Can you elaborate on the alerts you are seeing in Cloud App Security? Is it one of the anomaly detection alerts such as 'Risky Sign in', 'Activity from anonymous IP address', or 'Multiple failed login attempts'? Or is this an access policy you have in place in MCAS that corresponds to your Azure AD Conditional Access Policy?  

@Anisha Gupta we have the Cloud App Security set to alert only on the rule which fires when it sees multiple failed login attempts.

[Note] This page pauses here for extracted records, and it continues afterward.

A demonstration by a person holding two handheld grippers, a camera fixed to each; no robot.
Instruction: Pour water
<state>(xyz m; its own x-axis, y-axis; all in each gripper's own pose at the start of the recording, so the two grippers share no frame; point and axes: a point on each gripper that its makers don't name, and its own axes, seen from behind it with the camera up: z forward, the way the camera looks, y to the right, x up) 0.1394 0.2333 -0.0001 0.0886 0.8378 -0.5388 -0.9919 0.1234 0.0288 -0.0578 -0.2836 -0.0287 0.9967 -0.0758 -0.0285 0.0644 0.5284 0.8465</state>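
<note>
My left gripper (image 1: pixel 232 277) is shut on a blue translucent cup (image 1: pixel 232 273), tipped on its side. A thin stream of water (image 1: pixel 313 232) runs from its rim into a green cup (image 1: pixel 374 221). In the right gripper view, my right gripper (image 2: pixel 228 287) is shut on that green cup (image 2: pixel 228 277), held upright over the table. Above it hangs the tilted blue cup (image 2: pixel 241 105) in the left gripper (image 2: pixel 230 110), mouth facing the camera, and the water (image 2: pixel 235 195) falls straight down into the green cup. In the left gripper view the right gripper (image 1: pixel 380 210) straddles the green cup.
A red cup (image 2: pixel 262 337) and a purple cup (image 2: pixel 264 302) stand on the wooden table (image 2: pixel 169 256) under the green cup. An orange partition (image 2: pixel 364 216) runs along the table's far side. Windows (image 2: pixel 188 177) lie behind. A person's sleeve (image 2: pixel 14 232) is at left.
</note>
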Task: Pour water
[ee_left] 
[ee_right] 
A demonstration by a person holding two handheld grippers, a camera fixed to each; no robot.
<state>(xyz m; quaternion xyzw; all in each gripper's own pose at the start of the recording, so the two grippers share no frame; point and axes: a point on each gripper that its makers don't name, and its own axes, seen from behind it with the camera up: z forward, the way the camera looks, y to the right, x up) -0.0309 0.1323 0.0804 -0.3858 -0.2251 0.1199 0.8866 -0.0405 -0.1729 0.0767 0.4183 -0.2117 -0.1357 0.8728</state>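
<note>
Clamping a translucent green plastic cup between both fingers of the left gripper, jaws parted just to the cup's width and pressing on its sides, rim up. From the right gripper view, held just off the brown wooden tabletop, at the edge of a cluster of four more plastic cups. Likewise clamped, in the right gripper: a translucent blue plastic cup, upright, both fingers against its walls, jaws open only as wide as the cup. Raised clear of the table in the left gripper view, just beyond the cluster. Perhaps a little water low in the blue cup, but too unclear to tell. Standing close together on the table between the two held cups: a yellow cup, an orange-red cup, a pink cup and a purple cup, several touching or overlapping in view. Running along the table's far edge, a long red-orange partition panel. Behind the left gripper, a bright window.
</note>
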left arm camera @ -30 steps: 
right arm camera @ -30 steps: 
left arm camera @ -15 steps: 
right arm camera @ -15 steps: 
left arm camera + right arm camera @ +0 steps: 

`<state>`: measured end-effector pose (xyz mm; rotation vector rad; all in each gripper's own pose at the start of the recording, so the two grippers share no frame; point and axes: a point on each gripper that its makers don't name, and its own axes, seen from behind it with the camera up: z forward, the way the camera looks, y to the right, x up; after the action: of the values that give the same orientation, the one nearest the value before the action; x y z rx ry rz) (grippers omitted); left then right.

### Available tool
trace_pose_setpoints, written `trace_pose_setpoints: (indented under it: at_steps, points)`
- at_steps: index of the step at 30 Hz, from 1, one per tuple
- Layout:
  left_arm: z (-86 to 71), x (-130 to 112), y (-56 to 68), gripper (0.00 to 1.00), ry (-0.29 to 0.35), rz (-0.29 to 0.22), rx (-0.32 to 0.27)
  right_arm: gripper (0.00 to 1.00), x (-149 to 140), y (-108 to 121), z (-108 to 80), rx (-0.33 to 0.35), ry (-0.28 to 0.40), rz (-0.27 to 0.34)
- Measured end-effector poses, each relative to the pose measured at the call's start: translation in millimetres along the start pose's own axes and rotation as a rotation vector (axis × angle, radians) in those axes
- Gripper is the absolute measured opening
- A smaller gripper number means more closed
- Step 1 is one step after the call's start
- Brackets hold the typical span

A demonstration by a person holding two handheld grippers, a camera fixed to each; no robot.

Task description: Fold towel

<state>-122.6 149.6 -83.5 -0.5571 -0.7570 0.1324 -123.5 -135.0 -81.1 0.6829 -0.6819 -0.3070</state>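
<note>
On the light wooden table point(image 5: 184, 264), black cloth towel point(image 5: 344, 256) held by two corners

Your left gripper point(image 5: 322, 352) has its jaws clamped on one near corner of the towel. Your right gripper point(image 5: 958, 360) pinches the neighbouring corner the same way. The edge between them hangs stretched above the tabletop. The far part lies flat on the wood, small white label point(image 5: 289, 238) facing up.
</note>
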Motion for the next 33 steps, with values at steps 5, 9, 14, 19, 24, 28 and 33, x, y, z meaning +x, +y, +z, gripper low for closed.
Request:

This usually come from outside of our region, so I thought that any login attempt would first be blocked in Azure AD by having a conditional access policy blocking any login from outside of our region.  I am guessing that the conditional access policy allows the user outside of the region to attempt to login, but just blocks it at that point, so it then shows in the Cloud App Security alert.  Once we add that IP address as a risky IP it is blocked thereafter.   

@Anisha Gupta  I think I see what was happening.  I had only a subset of users to which the conditional access policy "block login from risky IP's."  Once I expanded that rule I see that by using the What If tool that the login attempt was blocked.  Regardless, my users know to reject and report any incident during which they see an MFA authentication request on their smart phone apps since that would mean that the login passed the password authentication portion. We also have branding all over our sign in page so hopefully between that, the various rules, and Bitdefender we hope to minimize breaches.  Thanks for looking at this.